Available records Block Start

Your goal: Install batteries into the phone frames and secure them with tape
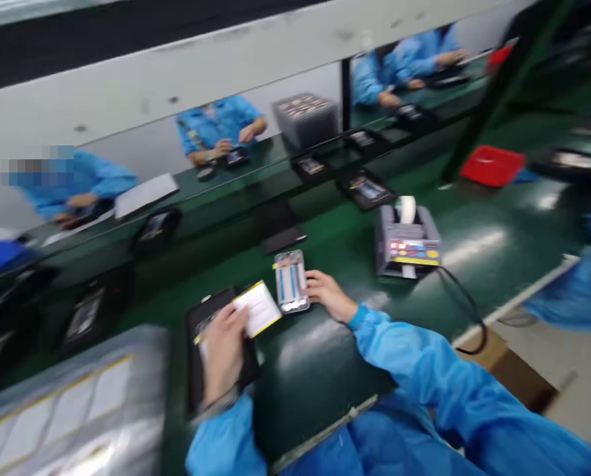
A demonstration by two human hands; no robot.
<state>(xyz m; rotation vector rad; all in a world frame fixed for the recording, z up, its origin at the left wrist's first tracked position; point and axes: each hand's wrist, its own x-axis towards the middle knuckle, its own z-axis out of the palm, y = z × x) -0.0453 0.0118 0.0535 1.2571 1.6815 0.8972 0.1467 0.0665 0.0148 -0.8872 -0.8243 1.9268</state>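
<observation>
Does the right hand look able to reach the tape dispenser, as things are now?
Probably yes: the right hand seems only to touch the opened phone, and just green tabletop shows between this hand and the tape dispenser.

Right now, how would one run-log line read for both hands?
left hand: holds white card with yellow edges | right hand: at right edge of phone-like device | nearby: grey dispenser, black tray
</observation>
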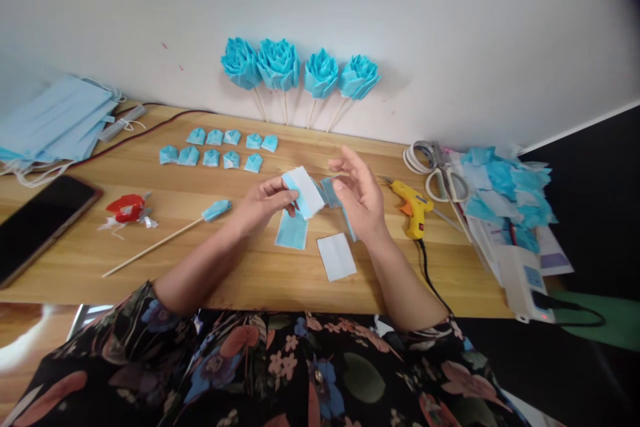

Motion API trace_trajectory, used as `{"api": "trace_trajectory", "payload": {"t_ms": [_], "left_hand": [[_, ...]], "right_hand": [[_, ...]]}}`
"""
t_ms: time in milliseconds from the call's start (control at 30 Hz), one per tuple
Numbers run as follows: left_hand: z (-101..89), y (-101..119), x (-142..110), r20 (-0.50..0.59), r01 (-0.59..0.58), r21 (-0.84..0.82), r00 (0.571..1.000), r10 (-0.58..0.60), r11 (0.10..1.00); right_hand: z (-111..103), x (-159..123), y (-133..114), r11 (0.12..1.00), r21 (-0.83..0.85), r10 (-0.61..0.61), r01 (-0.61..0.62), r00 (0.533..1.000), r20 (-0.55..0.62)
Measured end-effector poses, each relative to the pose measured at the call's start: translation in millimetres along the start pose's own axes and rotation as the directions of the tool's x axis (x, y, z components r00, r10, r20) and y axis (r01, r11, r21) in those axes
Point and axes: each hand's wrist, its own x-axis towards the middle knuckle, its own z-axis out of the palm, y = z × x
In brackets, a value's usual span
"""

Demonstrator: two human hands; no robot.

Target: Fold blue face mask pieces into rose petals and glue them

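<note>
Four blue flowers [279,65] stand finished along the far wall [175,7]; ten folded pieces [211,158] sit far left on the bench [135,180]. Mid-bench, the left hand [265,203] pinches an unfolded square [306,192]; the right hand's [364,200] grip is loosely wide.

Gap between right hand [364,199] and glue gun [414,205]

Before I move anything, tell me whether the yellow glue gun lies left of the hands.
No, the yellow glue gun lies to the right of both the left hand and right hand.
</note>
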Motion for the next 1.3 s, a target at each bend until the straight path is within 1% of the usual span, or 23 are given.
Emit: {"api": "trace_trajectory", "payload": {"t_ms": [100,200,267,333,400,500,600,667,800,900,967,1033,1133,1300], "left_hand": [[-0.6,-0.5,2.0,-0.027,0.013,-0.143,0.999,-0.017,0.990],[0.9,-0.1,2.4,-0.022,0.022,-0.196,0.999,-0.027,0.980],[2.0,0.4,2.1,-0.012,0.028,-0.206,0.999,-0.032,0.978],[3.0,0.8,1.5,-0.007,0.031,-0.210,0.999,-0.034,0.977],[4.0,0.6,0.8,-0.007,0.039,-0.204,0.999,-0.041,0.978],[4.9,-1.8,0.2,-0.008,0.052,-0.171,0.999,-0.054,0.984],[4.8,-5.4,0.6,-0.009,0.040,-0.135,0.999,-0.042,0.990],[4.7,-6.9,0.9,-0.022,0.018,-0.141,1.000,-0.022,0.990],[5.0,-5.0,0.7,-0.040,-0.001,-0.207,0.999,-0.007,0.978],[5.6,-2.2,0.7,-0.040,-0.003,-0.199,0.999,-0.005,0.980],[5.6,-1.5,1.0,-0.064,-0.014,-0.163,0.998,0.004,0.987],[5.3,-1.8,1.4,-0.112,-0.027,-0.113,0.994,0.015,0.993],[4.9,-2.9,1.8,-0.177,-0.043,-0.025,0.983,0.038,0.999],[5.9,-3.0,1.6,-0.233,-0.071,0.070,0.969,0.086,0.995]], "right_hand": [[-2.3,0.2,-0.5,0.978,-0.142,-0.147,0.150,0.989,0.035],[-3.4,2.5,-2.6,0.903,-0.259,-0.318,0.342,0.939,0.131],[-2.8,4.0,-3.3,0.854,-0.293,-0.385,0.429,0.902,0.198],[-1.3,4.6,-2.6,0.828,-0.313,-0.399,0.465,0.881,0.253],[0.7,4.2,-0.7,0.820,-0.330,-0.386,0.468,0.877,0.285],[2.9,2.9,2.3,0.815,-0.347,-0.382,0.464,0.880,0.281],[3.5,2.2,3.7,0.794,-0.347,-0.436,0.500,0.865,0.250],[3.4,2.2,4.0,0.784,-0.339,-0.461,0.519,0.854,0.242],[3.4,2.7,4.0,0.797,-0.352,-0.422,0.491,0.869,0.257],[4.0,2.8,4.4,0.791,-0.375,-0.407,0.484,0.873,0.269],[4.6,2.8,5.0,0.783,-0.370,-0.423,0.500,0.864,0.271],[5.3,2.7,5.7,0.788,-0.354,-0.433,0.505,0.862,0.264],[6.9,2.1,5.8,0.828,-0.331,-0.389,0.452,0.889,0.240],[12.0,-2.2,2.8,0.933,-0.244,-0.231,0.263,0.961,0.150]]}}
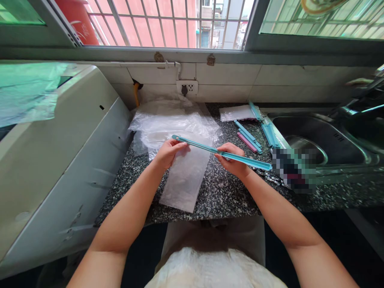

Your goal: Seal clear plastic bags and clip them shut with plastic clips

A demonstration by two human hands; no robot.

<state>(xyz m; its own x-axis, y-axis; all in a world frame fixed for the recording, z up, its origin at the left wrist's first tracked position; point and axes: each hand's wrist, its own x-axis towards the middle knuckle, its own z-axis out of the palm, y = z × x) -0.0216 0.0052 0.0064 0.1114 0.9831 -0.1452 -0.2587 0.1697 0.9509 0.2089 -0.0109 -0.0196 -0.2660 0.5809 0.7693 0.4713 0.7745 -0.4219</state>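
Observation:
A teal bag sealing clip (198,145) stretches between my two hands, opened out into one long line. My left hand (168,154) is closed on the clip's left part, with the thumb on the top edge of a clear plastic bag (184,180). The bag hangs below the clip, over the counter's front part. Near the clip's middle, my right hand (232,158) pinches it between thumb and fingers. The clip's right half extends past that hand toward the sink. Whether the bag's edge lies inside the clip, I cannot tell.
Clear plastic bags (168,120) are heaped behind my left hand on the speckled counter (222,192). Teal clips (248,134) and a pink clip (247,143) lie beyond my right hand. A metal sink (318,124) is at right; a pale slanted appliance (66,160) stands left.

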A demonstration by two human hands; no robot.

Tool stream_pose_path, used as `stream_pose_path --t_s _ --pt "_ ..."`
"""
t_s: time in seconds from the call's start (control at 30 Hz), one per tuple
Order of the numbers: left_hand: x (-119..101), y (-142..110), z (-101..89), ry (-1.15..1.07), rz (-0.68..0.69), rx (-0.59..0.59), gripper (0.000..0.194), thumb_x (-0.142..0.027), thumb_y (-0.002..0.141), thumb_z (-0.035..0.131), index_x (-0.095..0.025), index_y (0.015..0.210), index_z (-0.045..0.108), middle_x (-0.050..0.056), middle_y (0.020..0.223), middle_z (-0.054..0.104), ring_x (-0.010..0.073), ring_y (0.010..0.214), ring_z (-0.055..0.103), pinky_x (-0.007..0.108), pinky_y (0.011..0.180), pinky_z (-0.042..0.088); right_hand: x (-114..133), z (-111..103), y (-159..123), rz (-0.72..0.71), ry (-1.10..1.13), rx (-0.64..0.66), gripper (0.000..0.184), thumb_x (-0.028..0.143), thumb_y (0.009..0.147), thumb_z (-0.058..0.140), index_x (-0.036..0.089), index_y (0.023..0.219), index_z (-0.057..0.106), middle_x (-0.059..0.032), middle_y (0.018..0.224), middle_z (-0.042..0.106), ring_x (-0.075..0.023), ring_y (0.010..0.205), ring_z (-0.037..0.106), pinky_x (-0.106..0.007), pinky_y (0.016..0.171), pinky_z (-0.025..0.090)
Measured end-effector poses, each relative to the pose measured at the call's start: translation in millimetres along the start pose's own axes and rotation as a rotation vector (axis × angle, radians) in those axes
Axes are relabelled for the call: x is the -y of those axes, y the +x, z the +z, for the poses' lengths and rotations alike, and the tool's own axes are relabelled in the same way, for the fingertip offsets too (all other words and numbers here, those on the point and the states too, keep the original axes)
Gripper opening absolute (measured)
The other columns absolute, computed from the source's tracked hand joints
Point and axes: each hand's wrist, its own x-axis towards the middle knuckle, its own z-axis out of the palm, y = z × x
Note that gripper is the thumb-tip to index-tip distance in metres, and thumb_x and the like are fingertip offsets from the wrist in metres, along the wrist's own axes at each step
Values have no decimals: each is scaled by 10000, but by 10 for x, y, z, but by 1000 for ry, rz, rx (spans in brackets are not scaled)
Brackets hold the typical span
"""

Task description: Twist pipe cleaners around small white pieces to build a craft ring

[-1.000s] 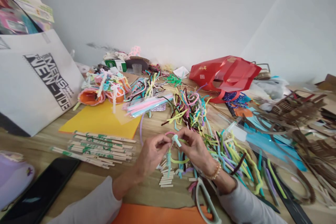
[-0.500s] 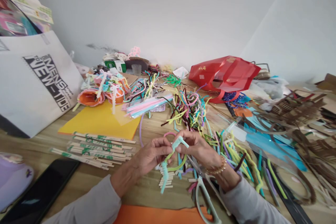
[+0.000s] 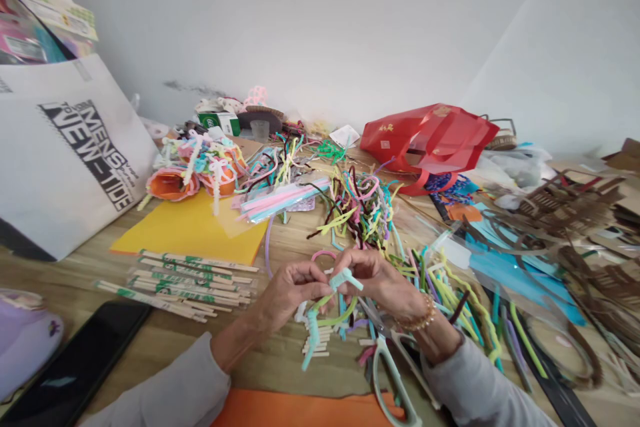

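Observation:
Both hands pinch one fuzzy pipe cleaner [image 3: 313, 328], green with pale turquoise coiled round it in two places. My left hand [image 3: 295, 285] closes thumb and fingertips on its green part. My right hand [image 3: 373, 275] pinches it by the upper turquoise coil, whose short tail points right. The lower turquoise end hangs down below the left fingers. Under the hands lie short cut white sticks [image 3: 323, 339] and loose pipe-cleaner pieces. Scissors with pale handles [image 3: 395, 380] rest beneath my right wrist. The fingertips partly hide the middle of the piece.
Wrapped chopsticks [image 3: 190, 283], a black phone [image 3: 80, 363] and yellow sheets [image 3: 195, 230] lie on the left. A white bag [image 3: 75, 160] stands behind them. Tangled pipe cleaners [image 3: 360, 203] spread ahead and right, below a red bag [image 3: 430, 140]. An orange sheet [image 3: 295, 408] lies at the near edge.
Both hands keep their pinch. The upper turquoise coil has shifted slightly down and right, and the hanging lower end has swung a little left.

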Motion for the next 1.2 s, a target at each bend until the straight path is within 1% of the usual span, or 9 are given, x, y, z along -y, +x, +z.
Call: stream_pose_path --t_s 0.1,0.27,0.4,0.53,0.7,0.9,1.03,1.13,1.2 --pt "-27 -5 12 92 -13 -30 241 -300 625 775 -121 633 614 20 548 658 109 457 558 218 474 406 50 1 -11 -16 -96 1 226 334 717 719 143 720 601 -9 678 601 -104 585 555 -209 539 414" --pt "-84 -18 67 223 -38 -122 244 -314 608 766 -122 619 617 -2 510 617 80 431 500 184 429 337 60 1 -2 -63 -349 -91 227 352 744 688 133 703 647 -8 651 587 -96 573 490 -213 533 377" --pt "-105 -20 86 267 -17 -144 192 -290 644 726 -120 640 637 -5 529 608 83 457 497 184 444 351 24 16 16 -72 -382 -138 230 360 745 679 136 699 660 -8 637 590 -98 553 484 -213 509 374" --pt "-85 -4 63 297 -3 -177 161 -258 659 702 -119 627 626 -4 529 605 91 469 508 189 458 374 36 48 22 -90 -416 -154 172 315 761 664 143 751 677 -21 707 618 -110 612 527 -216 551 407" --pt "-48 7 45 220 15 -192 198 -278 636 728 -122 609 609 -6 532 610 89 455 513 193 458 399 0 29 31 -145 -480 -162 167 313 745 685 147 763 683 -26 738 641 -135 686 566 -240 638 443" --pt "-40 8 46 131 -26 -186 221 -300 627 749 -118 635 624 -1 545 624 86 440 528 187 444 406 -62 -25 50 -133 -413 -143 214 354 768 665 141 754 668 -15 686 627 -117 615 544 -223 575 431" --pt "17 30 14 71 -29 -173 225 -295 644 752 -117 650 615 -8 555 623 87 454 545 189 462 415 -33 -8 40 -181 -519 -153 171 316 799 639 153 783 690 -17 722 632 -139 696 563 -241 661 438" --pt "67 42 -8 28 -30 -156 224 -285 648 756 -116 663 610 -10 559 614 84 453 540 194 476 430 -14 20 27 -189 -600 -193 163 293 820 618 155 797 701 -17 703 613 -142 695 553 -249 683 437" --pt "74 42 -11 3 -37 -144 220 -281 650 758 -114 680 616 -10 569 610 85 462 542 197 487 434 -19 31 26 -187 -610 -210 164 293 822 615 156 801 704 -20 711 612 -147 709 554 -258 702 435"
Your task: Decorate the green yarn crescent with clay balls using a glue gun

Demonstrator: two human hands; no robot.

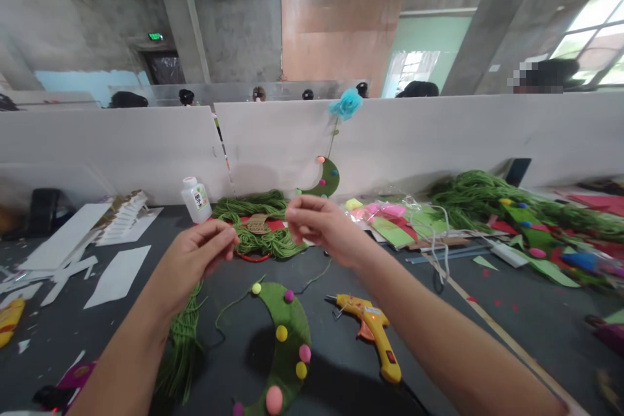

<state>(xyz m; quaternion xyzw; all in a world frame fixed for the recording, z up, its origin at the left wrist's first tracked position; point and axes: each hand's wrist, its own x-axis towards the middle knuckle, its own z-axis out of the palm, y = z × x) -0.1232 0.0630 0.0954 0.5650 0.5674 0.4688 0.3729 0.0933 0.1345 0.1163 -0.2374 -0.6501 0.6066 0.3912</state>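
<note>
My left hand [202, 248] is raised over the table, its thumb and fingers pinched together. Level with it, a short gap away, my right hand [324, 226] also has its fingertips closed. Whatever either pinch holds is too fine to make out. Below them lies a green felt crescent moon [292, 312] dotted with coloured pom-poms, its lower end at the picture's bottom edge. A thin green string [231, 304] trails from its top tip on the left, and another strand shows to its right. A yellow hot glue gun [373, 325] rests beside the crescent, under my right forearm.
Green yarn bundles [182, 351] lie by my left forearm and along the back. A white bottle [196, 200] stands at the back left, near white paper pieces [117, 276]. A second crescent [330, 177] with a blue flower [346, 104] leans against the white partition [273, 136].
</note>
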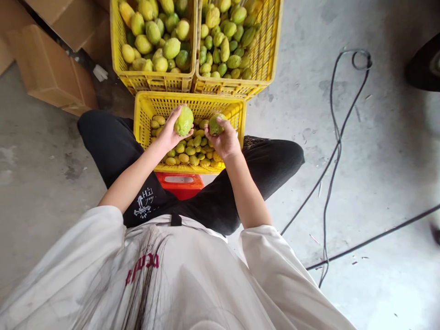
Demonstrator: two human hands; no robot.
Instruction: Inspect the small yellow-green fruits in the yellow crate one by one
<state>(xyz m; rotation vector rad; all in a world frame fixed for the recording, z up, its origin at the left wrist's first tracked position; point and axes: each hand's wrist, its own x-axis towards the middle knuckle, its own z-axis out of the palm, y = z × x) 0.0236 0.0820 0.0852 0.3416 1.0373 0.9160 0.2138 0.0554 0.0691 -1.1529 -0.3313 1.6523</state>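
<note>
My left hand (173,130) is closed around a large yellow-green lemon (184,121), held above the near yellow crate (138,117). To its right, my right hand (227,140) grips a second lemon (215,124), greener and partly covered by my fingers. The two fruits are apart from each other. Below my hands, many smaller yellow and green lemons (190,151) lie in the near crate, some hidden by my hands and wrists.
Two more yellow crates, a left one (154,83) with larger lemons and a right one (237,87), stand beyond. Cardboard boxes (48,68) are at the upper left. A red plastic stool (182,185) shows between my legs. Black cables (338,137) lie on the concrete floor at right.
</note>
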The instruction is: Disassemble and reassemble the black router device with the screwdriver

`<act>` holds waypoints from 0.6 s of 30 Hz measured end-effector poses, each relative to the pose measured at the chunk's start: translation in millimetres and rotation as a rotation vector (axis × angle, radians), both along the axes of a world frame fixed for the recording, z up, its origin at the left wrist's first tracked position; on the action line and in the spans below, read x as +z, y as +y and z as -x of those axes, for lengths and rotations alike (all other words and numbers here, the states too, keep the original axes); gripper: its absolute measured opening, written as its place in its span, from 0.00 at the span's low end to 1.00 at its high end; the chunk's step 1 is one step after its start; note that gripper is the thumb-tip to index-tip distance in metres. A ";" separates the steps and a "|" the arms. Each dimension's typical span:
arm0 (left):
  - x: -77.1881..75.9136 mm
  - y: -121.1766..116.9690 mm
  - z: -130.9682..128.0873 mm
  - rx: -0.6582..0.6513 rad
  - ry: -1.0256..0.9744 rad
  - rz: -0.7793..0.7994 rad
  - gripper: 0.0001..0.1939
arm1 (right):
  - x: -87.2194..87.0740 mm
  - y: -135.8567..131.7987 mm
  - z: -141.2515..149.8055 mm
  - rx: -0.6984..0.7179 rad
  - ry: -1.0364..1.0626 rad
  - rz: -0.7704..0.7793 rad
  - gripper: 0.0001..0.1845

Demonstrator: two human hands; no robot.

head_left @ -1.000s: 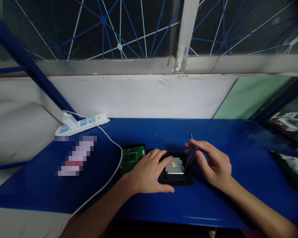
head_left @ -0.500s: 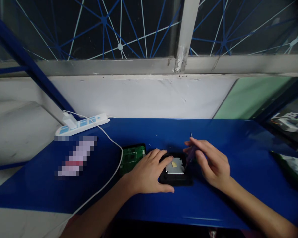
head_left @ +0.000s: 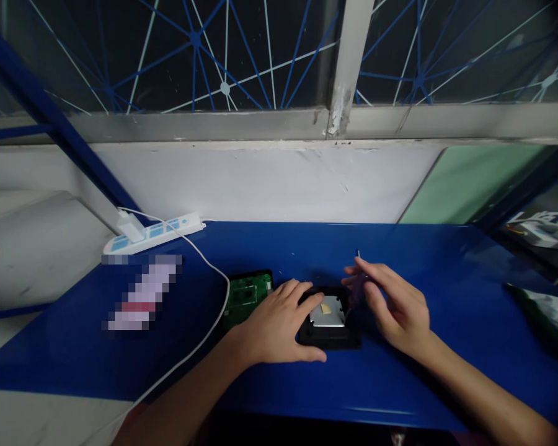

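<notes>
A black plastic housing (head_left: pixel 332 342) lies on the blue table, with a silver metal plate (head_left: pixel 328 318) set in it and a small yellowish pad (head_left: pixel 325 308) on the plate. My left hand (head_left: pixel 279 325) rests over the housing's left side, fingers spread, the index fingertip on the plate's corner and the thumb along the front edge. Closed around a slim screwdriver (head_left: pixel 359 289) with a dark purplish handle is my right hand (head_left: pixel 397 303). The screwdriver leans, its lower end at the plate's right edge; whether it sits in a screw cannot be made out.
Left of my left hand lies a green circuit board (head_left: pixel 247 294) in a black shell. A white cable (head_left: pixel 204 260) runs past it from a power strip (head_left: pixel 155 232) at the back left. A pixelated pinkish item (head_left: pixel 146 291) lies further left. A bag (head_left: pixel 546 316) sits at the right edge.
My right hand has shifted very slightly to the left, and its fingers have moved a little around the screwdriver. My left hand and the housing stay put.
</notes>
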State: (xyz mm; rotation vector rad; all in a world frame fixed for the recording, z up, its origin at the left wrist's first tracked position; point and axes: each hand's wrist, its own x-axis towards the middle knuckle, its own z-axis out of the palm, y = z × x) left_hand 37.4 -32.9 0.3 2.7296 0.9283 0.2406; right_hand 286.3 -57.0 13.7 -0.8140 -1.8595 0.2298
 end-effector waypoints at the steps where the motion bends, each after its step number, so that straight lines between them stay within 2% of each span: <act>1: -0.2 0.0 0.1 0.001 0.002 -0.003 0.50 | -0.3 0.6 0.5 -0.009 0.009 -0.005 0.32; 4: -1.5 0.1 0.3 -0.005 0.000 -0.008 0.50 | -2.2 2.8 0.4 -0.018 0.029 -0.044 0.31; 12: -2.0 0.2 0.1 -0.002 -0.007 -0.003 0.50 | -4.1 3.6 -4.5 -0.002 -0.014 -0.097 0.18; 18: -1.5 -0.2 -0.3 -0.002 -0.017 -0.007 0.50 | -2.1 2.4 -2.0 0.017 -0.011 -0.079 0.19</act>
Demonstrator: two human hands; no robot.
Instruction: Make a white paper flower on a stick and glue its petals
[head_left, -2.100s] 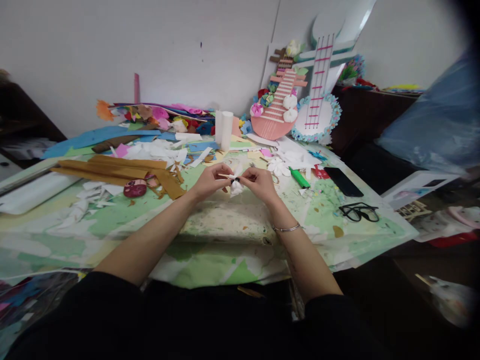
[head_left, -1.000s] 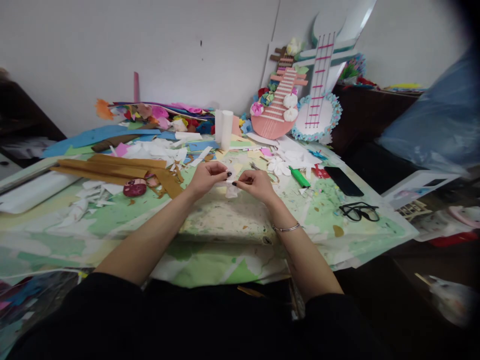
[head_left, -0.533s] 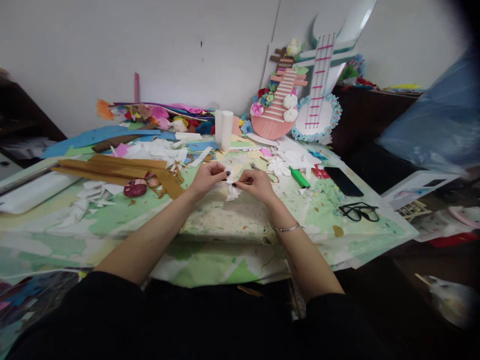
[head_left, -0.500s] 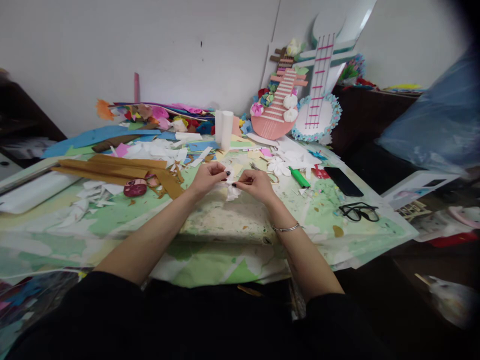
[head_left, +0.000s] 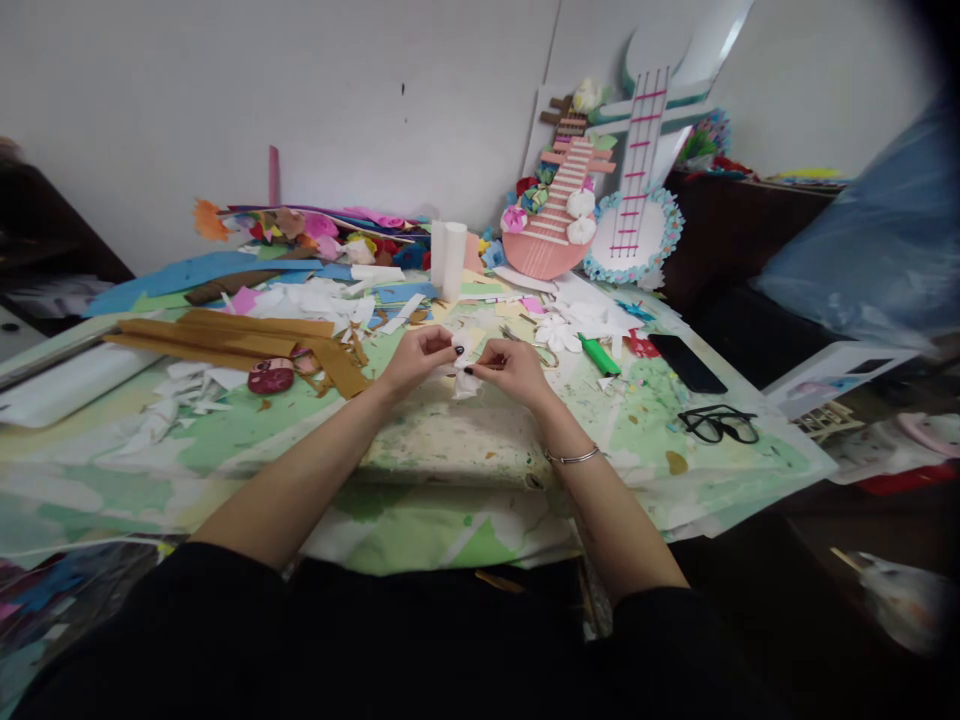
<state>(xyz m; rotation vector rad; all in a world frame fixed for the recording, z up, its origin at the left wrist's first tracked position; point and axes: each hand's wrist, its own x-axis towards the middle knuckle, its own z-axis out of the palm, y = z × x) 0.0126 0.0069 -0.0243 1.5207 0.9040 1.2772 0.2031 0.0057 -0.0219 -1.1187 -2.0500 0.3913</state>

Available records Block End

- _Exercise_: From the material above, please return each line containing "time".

- _Answer box_:
t_ms: time in milliseconds from the call's start (control at 30 Hz), one per tuple
t_s: time in seconds from the call's start (control at 30 Hz), one per tuple

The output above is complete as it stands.